▶ _To do_:
Below is a listing; restate from it, character for character, the lines beginning at the line holding "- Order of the" and ending at the line holding "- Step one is", both included.

▶ _Dataset content_:
-.-.-

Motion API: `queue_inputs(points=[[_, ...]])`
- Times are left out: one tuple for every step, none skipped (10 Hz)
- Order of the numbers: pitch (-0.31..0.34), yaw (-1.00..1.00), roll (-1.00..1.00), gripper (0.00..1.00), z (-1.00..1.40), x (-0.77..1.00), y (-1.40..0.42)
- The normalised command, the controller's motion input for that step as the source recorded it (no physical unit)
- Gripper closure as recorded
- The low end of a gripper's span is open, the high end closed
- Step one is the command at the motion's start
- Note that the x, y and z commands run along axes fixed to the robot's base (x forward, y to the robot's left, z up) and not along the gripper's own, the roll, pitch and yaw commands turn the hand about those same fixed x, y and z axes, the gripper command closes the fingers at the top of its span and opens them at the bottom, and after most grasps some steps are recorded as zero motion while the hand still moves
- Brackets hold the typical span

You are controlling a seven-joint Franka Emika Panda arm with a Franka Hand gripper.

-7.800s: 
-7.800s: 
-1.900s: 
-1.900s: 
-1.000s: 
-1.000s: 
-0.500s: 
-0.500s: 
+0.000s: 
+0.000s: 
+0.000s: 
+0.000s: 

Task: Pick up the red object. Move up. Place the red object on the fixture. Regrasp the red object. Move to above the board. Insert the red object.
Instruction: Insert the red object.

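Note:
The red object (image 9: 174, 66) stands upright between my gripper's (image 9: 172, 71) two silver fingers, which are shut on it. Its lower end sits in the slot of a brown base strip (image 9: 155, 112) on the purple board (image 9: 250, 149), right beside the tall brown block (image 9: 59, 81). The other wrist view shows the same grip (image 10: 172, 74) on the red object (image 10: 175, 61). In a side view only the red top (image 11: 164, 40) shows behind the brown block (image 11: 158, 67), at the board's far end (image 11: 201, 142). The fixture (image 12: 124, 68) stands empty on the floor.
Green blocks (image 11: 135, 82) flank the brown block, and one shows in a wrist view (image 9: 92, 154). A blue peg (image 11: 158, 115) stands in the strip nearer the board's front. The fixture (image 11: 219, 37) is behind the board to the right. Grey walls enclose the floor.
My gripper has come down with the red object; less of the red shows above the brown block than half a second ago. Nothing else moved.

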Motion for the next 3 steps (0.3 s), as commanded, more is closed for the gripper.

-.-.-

▶ _Output_:
- Order of the numbers: pitch (-0.31..0.34), yaw (-1.00..1.00), roll (-1.00..1.00), gripper (0.00..1.00), z (-1.00..1.40), x (-0.77..1.00), y (-1.40..0.42)
- The normalised command, the controller's motion input for that step as the source recorded it (no physical unit)
- Gripper closure as recorded
- The low end of a gripper's span is open, the high end closed
- Step one is the command at the motion's start

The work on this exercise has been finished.